Tuesday, May 1, 2018

GOOD SIGN: Trump's Staff Doesn't Get Along With Rand Paul



It is unclear if Senator Rand Paul got anything by flipping and voting in favor of the confirmation of war hawk Mike Pompeo for Secretary of State.

The Washington Post notes:
“The president told me over and over again in general we’re getting the hell out of there,” Paul said in an interview Thursday in his Senate office. “I think the president’s instincts and inclination are to resolve the Afghan conflict.”...

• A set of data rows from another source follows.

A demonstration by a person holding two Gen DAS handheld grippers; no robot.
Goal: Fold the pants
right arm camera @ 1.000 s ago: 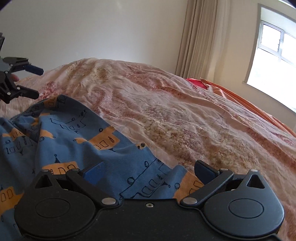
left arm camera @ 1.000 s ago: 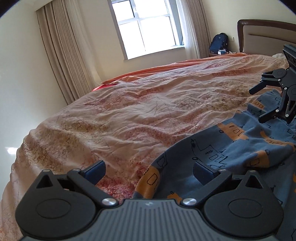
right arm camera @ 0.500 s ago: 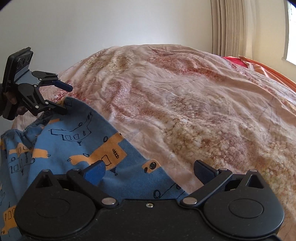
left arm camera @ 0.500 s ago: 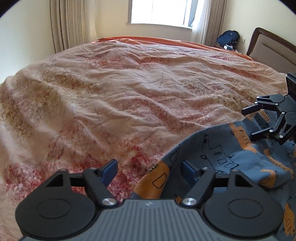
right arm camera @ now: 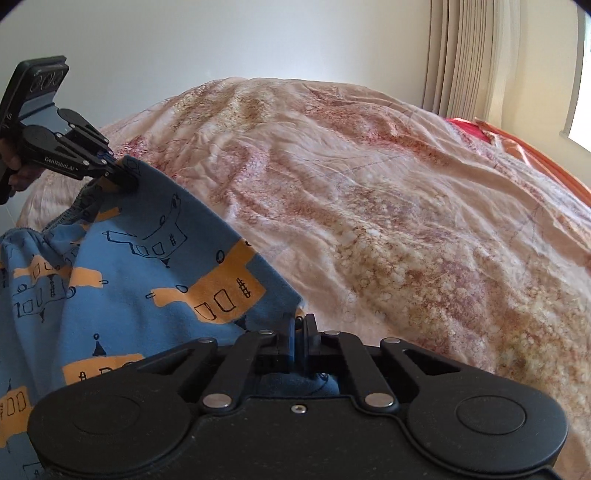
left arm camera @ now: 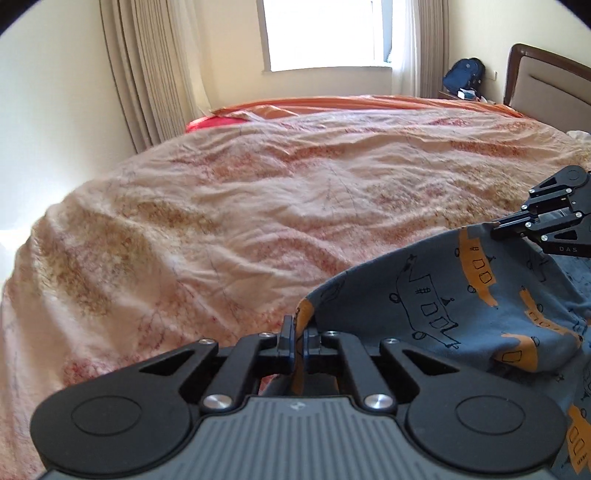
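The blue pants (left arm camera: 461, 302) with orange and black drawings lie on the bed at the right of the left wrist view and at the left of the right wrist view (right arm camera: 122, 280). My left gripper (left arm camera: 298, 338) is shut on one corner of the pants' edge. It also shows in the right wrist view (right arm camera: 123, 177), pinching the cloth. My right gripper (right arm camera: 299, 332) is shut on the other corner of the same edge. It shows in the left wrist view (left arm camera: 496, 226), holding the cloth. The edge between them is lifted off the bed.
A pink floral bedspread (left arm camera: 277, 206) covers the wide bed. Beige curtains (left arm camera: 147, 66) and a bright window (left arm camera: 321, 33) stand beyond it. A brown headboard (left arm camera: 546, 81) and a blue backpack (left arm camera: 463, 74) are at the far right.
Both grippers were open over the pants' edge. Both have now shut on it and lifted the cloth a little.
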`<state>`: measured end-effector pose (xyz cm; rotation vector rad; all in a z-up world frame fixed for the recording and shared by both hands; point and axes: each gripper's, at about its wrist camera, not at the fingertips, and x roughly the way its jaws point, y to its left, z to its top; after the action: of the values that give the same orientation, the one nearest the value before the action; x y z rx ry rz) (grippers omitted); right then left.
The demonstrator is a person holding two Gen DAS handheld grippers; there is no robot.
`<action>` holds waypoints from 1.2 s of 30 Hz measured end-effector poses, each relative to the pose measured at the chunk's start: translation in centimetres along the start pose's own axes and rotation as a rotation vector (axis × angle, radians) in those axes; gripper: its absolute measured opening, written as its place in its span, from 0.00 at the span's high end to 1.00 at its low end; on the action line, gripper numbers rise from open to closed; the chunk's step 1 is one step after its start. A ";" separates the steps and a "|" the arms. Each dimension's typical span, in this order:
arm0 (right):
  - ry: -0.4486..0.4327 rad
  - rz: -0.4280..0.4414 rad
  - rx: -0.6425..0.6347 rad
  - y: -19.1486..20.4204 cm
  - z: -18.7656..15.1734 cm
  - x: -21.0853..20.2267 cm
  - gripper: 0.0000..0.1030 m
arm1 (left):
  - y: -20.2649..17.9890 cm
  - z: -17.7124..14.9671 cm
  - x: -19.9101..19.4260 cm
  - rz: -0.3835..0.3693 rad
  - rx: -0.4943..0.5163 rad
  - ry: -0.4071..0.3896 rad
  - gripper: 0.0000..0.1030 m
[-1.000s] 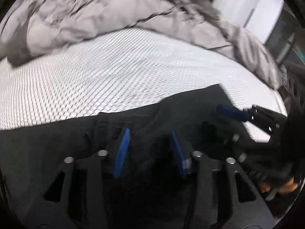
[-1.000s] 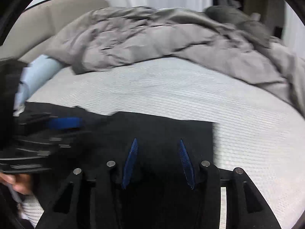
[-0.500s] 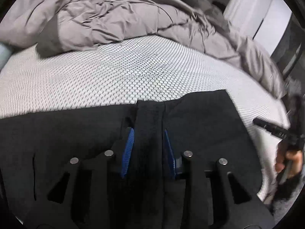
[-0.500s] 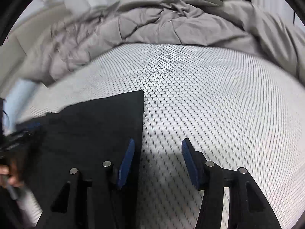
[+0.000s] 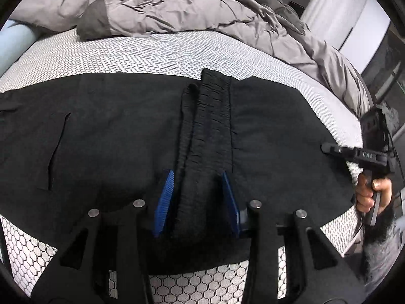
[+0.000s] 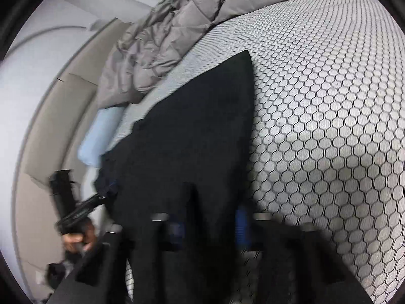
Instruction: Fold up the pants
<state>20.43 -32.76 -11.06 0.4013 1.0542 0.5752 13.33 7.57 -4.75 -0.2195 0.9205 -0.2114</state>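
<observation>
A: Any writing?
B: "DAS" on the right gripper [image 5: 326, 147], jaws closing on the black pants [image 5: 114, 136] on the bed [image 5: 152, 55].
A: Left gripper [image 5: 197, 200]?
B: Easing open around the waistband [image 5: 212, 116].

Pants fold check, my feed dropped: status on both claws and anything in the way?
Left claw gripping bunched waistband, jaws opening. Right claw closing on black pants edge. Pants flat on mattress. Grey duvet beyond, clear of fold.
</observation>
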 end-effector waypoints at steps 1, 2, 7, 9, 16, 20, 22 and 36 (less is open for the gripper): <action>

The two men discussed no exit dates and did not strike a written agreement, as Trump urged Paul to meet one-on-one with Pompeo and ultimately secured the senator’s support ahead of a key Foreign Relations Committee vote that paved the way for confirmation.

It is unclear just how much Trump’s private conversations signal a public shift in policy or, rather, if they are just maneuvering by a famously transactional leader who often says what he needs to say to make a deal and then reverses himself. 
But WaPo also says:
Nonetheless, Trump’s talks with Paul reflect an area of growing tension between the president, whose instinct is to pull out from overseas entanglements, and his military, whose leaders argue that swift withdrawals would spark dangerous instability. In Afghanistan, one indication of the military’s nervousness is its eagerness to open peace talks with the Taliban and try to negotiate an end to the conflict.

The Trump-Paul conversations also point to an effort by the dovish senator and former Trump rival, long treated by his party as a foreign policy gadfly, to assert influence over a president who chafes at being managed by his advisers and the Republican foreign policy establishment.
But this is the best part:
 The White House is increasingly full of hawks, such as national security adviser John Bolton, whose views Paul has fiercely opposed. And Trump has long been courted by Paul’s foreign policy nemesis in the Senate, Sen. Lindsey O. Graham (R-S.C.)...

There are signs that Trump is increasingly coming around to Paul’s message on Afghanistan and a host of other foreign policy issues....

These days, he talks about Paul as a trusted friend, telling aides that on key votes, Paul “won’t let us down.” He has even praised the senator’s golf game.

Paul gets less-positive reviews from White House staffers, who grouse that he is a grandstander who causes them unnecessary headaches and hours of work. “If you think anyone in the White House has an ounce of clout with Rand Paul other than the president, you are wrong,” one White House official said. “There is not a single person who can take credit for having a conversation that was successful with Rand Paul except for POTUS.”
Rand probably won't have much impact on Trump but Trump is unpredictable and at least non-interventionists have Rand whispering in Trump's ear. Not a bad thing.

  -Robert Wenzel  

2 comments:

  1. Candidate Trump seemed to be non interventionist. I don't know why he is surrounding himself with interventionist hawks

    ReplyDelete
  2. Pompeo a politician, probably went into a meeting and told Paul, a politician, what he, Paul, "needed" to hear so he could vote for Pompeo to become SoS. Pompeo did this to make Paul, a politician, happy and, in effect, go away (give him his vote). Paul, a politician, told "us" (part of his base of support) what he believes we want to hear to make us happy (sort of) by sugnaling "our guy" Paul is having influence so that we would go away.

    Look, all Rand Paul has is the ability to cast a vote in the US Senate (floor or committee), introduce a bill, and make a motion (floor or committee). I see a hold is vote/motion hybrid. That's his Constitutionally-given power as a US Senator. He either uses them to mess with and fight the empire or he doesn't. Will he? Can he sell that agenda back in Kentucky, keep his key staff on the federal payroll, and keep his office?